L’investissement et l’attention qu’exige le levain poussent ainsi nombre d’adeptes à baptiser leur petite créature farineuse. “Cara Delevain” pour Thomas, “Shef” (comme le mème) pour Eileen ou feu “Firmino” pour Lucie, comme l’un des saints patrons des boulangers en Italie”. D’autres, après plusieurs épisodes de deuil ont décidé de s’abstenir. “Mon premier levain s’appelait Papageno, comme l’oiseleur de La Flûte enchantée. Mais il est mort avant d’être né, depuis je m’abstiens”, reconnaît Marie. 

À la dernière question de mes interviews, j’ai systématiquement demandé à mes interlocuteurs de me dire s’ils considéraient leur levain comme une espèce d’animal de compagnie, compte tenu de son état vivant et de l’investissement quotidien qu’il exige. En retour, j’ai obtenu des réponses très rigolotes, mais surtout très symptomatiques de l’effet que peut avoir le levain sur l’espèce humaine, qui plus est en temps de confinement et d’isolement. Afin d’en garder une trace pour toujours, voici un petit verbatim de ces discussions. 

– Est-ce que vous considérez votre levain comme une sorte d’animal de compagnie ? 
– Jill : “Je n’irais pas jusqu’à dire que c’est comme un animal de compagnie (ça fait moins de bruit), mais mes pots de levain sont de petits habitants de mon appartement. Ils ont leur étagère dédiée dans le réfrigérateur et je leur apporte des soins (les nourrir et laver leur contenant une fois par semaine, etc.).”
– Lucie : “Si ça me permet de sortir plus souvent de mon appartement, pourquoi pas ?”
– Eileen : “Non, car je veux vraiment un chien.”
Vincent : Plutôt comme un Tamagotchi. Il ne te rendra pas beaucoup d’amour mais c’est toujours fun de faire vivre une colonie de micro-organismes. Surtout qu’un levain est virtuellement immortel : tant que tu le nourris, il vit. Certains boulangers ont des levains de leurs grands-parents, qui ont 50, 60 ans…”

Levain Gang

Jules, lui, a développé avec le temps une approche un peu plus rationnelle du levain. “Perso, je suis assez dépassionné sur la question, sourit-il. Ce qui est fascinant pour moi, c’est plus le pain parce que c’est un exercice qui fait jouer beaucoup d’ingrédients (farine, eau, sel, levures) et de paramètres (température, temps, hygrométrie). En fonction des dosages, des conditions atmosphériques, c’est jamais pareil, tu dois t’adapter si tu veux le même résultat ou alors c’est toi qui testes si tu veux t’aventurer dans d’autres types de pain. Il y a une part d’inconnu et d’unique qui te force à beaucoup d’humilité.”

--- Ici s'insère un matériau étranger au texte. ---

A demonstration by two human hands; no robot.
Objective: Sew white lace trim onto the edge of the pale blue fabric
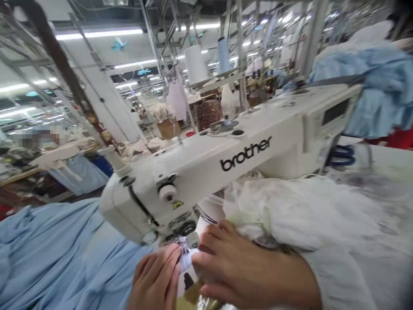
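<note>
A white Brother industrial sewing machine [206, 168] runs diagonally across the view, its head and needle area low in the middle. Under the needle area lies a small white fabric piece with dark print [186, 267]. My left hand [155, 275] grips its left side, with the fingers curled against it just below the presser foot. My right hand [235, 269] presses on its right side with the fingers spread. Pale blue cloth [64, 258] spreads to the left of my left hand. A bulk of white fabric [300, 211] lies against my right forearm, whose white sleeve [342, 275] fills the lower right.
Scissors with dark blue handles [342, 155] lie behind the machine at right. A heap of blue cloth [364, 82] rises at upper right. White thread cones [195, 64] stand on a stand above the machine. Further workstations and steel racks fill the hall behind.
</note>
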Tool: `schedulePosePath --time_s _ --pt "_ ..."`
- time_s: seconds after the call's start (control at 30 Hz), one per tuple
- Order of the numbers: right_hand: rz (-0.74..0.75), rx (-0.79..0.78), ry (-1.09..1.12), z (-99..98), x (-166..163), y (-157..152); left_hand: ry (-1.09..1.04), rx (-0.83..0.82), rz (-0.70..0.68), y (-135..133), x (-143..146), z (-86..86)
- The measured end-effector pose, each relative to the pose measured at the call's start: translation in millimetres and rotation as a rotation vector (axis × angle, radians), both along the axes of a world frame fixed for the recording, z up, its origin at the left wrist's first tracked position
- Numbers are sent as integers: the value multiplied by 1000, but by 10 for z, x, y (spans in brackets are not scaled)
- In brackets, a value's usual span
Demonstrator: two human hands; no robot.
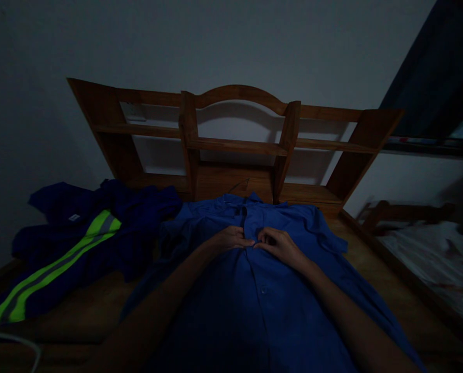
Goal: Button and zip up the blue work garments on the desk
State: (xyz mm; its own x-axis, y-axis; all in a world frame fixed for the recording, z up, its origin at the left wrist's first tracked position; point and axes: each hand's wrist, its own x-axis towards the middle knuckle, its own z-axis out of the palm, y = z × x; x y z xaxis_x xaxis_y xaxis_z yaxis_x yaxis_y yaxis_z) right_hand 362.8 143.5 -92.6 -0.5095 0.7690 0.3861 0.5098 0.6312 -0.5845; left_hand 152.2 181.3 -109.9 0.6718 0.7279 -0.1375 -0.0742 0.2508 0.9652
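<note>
A blue button-up shirt (pixel 293 311) lies spread face up on a wooden desk, its collar toward the shelf. My left hand (pixel 231 238) pinches the front placket in the upper chest area, thumb pointing right. Right beside it my right hand (pixel 276 243) grips the same edge, with thumb and curled forefinger meeting at the cloth. The fingertips of both hands almost touch. Whatever small part lies between them is hidden. Lower on the placket a round button (pixel 264 290) shows. Above the hands the shirt's neck parts slightly.
At the left lies a crumpled dark blue garment (pixel 138 248) with a yellow-green reflective stripe. A wooden shelf (pixel 239 147) stands behind the desk (pixel 355 233) against the wall. A pale cable (pixel 17 339) curves at the lower left. White sheeting (pixel 429 259) lies at the right.
</note>
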Motion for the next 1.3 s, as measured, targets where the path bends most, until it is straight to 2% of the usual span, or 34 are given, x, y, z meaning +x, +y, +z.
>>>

Mais pour d’autres, la confrérie officieuse du levain fonctionne aussi comme un savant générateur d’interactions sociales. “Pour l’instant, je ne suis qu’un bébé dans le monde des nerds du levain, mais j’ai vraiment l’impression que c’est un signe de reconnaissance entre passionnés et que ça va devenir mon nouveau moyen d’engager la conversation avec des inconnus une fois qu’on sera sortis de ce confinement”, prédit Lucie.

Alors que je m’apprêtais à clôturer mon immersion dans les méandres de la fermentation naturelle et de la boulange à domicile, Thomas m’a ajouté dans un groupe privé sur Instagram : l’Underground Baker Resistance. Un groupe où une brochette de nerds du levain s’échangent quotidiennement leurs réalisations, leurs idées, leurs astuces et leurs retours d’expérience afin de sublimer l’art de fabriquer du pain à la maison. Ici, certains membres se connaissent bien, mais le groupe réunit surtout des inconnus dont le dénominateur commun est l’amour du pain bien fait, l’entraide et l’exercice contrôlé de la patience. Si le levain n’a besoin que de trois ingrédients pour prendre vie, il en est toutefois un quatrième dont on oublie souvent de parler, c’est la bienveillance.